(Entries taken from a collection)
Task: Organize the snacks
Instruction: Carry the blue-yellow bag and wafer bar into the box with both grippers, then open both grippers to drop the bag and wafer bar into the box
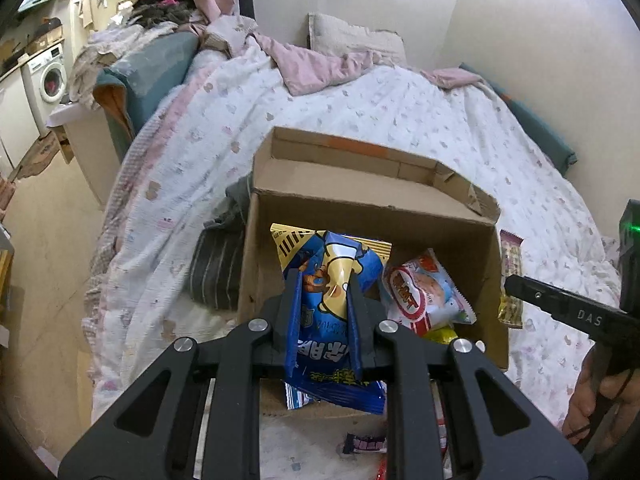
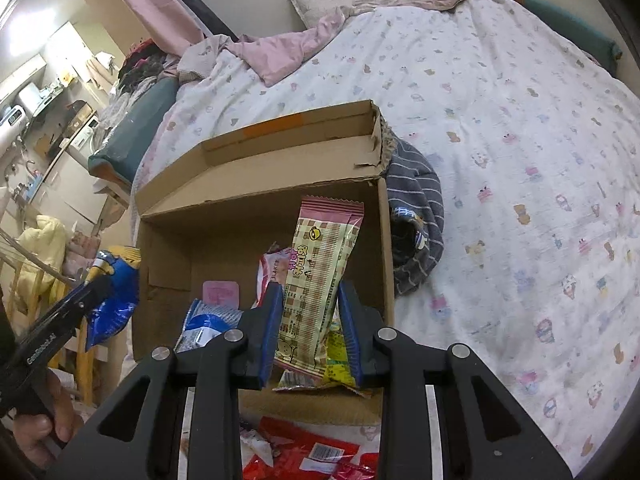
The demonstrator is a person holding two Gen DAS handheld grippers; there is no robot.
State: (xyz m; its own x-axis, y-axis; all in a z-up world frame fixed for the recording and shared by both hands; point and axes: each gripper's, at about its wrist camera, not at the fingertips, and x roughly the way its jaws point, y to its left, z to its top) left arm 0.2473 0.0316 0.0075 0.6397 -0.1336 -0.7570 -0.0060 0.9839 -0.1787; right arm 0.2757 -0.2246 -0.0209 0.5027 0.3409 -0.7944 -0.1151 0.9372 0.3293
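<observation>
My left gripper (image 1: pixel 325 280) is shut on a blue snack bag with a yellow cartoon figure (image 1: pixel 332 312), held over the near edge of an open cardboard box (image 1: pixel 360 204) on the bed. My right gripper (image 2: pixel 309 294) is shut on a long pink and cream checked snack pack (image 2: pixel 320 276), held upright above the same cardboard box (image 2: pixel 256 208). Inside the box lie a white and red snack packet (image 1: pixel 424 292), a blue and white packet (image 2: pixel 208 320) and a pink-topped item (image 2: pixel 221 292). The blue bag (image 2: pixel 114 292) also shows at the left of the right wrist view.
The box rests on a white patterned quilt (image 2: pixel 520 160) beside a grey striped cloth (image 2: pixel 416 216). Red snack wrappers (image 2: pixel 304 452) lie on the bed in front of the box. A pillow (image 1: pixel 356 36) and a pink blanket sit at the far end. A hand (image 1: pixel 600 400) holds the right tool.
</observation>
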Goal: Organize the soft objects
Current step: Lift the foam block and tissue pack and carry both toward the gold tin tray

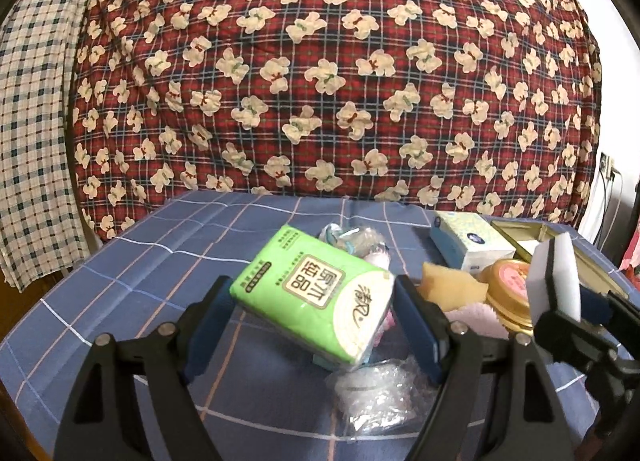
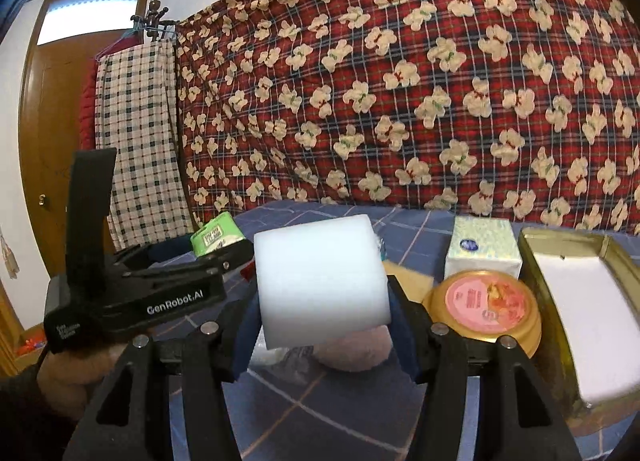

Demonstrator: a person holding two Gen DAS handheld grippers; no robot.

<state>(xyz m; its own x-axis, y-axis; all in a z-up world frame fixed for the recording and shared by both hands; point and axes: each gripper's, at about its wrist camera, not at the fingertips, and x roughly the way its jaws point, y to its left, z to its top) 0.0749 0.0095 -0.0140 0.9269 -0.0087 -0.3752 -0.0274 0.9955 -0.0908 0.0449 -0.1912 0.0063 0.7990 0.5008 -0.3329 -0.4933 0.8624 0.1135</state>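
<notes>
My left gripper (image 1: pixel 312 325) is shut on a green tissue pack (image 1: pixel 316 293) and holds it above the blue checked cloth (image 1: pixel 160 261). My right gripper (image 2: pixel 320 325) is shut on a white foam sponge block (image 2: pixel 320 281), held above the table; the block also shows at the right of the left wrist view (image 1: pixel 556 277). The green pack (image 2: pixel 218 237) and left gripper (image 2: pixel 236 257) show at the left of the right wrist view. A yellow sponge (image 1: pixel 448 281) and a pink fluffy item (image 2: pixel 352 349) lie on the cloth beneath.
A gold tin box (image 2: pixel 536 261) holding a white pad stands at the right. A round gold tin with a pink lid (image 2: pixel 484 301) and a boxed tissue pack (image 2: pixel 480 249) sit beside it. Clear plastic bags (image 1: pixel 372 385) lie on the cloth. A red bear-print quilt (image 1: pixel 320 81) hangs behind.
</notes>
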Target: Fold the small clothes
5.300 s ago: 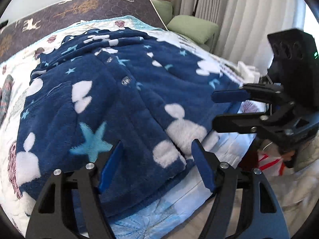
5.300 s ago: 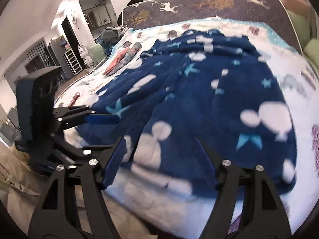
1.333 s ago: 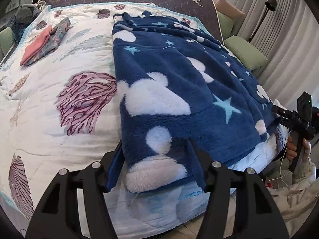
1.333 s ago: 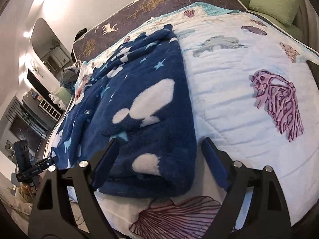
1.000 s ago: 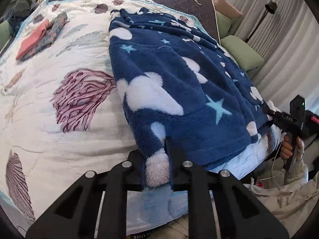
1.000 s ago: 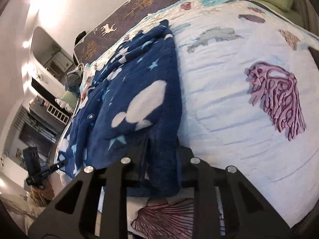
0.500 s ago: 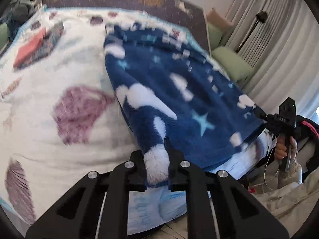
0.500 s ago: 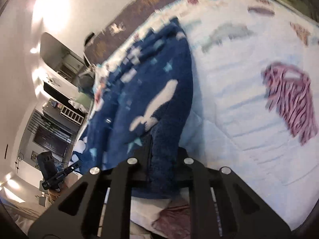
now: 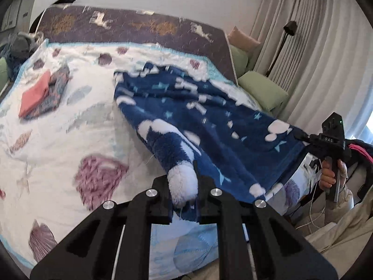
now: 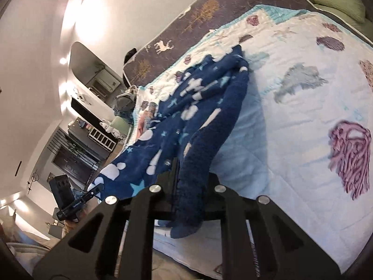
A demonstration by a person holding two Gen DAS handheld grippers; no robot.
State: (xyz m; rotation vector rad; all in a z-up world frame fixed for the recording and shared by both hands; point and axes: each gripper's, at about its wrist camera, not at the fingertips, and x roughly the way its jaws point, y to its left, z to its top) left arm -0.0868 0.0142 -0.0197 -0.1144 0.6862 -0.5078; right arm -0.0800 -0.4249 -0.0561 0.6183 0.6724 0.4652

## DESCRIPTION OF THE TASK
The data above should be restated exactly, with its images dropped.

## TASK SOLUTION
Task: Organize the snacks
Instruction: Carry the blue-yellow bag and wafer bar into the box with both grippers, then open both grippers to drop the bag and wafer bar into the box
The demonstrator is a person holding two Gen DAS handheld grippers; there is no robot.
State: (xyz m; its own x-axis, y-axis; all in a z-up world frame fixed for the recording and shared by both hands; point and axes: each gripper's, at about its wrist camera, not at the fingertips, and x roughly the way its jaws point, y to its left, z to its top) left arm 0.2473 0.0316 0.0075 0.6397 -0.1336 -0.7570 -0.0060 0.9839 -0.1787; right arm 0.2757 -0.2246 -0.0209 0.5027 0.3409 -0.7944 -0.1151 0.9372 0.3293
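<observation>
My left gripper (image 1: pixel 325 280) is shut on a blue snack bag with a yellow cartoon figure (image 1: pixel 332 312), held over the near edge of an open cardboard box (image 1: pixel 360 204) on the bed. My right gripper (image 2: pixel 309 294) is shut on a long pink and cream checked snack pack (image 2: pixel 320 276), held upright above the same cardboard box (image 2: pixel 256 208). Inside the box lie a white and red snack packet (image 1: pixel 424 292), a blue and white packet (image 2: pixel 208 320) and a pink-topped item (image 2: pixel 221 292). The blue bag (image 2: pixel 114 292) also shows at the left of the right wrist view.
The box rests on a white patterned quilt (image 2: pixel 520 160) beside a grey striped cloth (image 2: pixel 416 216). Red snack wrappers (image 2: pixel 304 452) lie on the bed in front of the box. A pillow (image 1: pixel 356 36) and a pink blanket sit at the far end. A hand (image 1: pixel 600 400) holds the right tool.
</observation>
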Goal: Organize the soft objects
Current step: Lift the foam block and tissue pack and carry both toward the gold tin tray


Demonstrator: a person holding two Gen DAS handheld grippers; no robot.

<state>(xyz m; its own x-axis, y-axis; all in a z-up world frame fixed for the recording and shared by both hands; point and axes: each gripper's, at about its wrist camera, not at the fingertips, and x roughly the way its jaws point, y to its left, z to its top) 0.0749 0.0095 -0.0140 0.9269 -0.0087 -0.3752 -0.0274 0.9955 -0.0908 0.0449 -0.1912 0.0063 0.7990 0.5008 -0.3329 -0.4933 0.8624 0.1135</state>
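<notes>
My left gripper (image 1: pixel 312 325) is shut on a green tissue pack (image 1: pixel 316 293) and holds it above the blue checked cloth (image 1: pixel 160 261). My right gripper (image 2: pixel 320 325) is shut on a white foam sponge block (image 2: pixel 320 281), held above the table; the block also shows at the right of the left wrist view (image 1: pixel 556 277). The green pack (image 2: pixel 218 237) and left gripper (image 2: pixel 236 257) show at the left of the right wrist view. A yellow sponge (image 1: pixel 448 281) and a pink fluffy item (image 2: pixel 352 349) lie on the cloth beneath.
A gold tin box (image 2: pixel 536 261) holding a white pad stands at the right. A round gold tin with a pink lid (image 2: pixel 484 301) and a boxed tissue pack (image 2: pixel 480 249) sit beside it. Clear plastic bags (image 1: pixel 372 385) lie on the cloth. A red bear-print quilt (image 1: pixel 320 81) hangs behind.
</notes>
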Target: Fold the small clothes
5.300 s ago: 
5.300 s ago: 
1.333 s ago: 
1.333 s ago: 
1.000 s ago: 
1.000 s ago: 
0.500 s ago: 
0.500 s ago: 
now: 
now: 
A demonstration by a person holding two Gen DAS handheld grippers; no robot.
State: (xyz m; rotation vector rad; all in a z-up world frame fixed for the recording and shared by both hands; point and axes: each gripper's, at about its wrist camera, not at the fingertips, and x roughly the way its jaws point, y to its left, z to its top) left arm -0.0868 0.0142 -0.0197 -0.1144 0.6862 -0.5078; right arm -0.0800 -0.4249 -0.0561 0.6183 0.6724 0.4652

Nothing else goes with this output.